Don Juan y yo, completamente satisfechos de haber conducido dichosamente las cosas a este estado, resolvimos excusar todas las ceremonias superfluas, para acelerar cuanto antes nuestras bodas. Dispuse que mi futuro cuñado se abocase con los padres de Serafina; y convenidos en las capitulaciones del matrimonio, se despidió de nosotros, prometiendo volver al día siguiente acompañado de su hermana Dorotea. El deseo de parecer bien a esta señorita me obligó a emplear lo menos tres horas largas en vestirme, engalanarme y adonizarme, y ni aun así me pude reducir a estar contento de mi figura.

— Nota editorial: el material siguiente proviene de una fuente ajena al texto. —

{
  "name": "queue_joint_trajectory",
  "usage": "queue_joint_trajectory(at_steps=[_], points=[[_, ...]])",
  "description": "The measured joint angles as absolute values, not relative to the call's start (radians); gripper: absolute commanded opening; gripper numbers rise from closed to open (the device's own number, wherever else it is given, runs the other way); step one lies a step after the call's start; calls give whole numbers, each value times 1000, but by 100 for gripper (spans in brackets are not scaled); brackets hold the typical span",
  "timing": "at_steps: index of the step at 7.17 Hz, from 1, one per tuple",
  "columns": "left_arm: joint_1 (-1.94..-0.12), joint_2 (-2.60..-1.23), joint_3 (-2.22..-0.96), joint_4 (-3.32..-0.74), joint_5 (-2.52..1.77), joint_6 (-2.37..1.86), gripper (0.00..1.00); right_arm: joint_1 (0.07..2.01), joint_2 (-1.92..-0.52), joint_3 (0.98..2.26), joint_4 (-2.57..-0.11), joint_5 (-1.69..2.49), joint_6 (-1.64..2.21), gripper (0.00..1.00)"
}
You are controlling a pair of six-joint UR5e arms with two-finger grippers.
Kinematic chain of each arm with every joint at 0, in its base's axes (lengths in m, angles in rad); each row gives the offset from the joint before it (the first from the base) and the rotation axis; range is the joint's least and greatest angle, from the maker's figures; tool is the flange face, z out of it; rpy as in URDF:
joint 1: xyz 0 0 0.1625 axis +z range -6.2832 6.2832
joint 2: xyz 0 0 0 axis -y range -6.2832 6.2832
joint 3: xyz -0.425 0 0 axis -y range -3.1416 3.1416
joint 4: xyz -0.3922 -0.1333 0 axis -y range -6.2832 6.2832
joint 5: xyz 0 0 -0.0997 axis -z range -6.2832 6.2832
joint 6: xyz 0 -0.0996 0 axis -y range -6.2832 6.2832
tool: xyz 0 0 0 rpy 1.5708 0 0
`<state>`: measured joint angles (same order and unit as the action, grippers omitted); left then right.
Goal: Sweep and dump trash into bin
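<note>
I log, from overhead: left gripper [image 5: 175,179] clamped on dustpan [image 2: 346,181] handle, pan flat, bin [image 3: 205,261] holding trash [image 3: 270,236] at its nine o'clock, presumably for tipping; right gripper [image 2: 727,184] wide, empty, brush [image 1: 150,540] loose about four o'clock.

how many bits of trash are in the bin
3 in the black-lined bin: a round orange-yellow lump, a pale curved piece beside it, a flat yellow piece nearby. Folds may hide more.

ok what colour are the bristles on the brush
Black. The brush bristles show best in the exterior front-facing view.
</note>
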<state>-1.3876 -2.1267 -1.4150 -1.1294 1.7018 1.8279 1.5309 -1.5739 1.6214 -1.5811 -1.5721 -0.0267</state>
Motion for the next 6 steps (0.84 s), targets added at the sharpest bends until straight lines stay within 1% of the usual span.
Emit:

Para un mozalbete que se dispone a ir a ver a su querida esto es un recreo; mas para un hombre que comienza a envejecer, es una ocupación. Con todo, fui más afortunado de lo que esperaba; volví a ver a la hermana de don Juan, y ella me miró con semblante tan favorable, que todavía me presumí valer alguna cosa. Tuve con ella una larga conversación; quedé hechizado de su carácter y de su juicio, y me persuadí de que, con buen tratamiento y mucha condescendencia, podría llegar a ser un esposo querido. Lleno de tan dulce esperanza, envié a buscar dos escribanos a Valencia, que formalizaron la escritura matrimonial. Después acudimos al cura de Paterna, que vino a Liria y nos casó a don Juan y a mí con nuestras novias.

Encendí, pues, por la segunda vez la antorcha de Himeneo, y nunca tuve motivo para arrepentirme. Dorotea, como mujer virtuosa, no tenía mayor gusto que cumplir con su obligación; y como yo procuraba adelantarme a llenar sus deseos, tardó poco en enamorarse de mí, como si yo estuviera en mi juventud. Por otra parte, en don Juan y en mi ahijada se encendió con igual viveza el amor conyugal; y lo más singular fué que las dos cuñadas contrajeron la más estrecha y sincera amistad. Por mi parte, advertí en mi cuñado tan buenas prendas, que le cobré un verdadero cariño, que no me pagó con ingratitud. En fin, la unión que reinaba entre nosotros era tal, que cuando teníamos que separarnos por la noche para volvemos a reunir el día siguiente esta separación no se verificaba sin sentimiento; lo que dio motivo a que ambas familias nos resolviésemos a no formar mas que una sola, que tan pronto vivía en la quinta de Liria como en la de Antella, a la cual, para este efecto, se le hicieron grandes reparos con los doblones de su excelencia.

Tres años hace ya, amigo lector, que paso una vida deliciosa al lado de personas tan queridas. Para colmo de mi dicha, el Cielo se ha dignado concederme dos hijos, de quienes creo prudentemente ser padre y cuya educación va a ser el entretenimiento de mi ancianidad.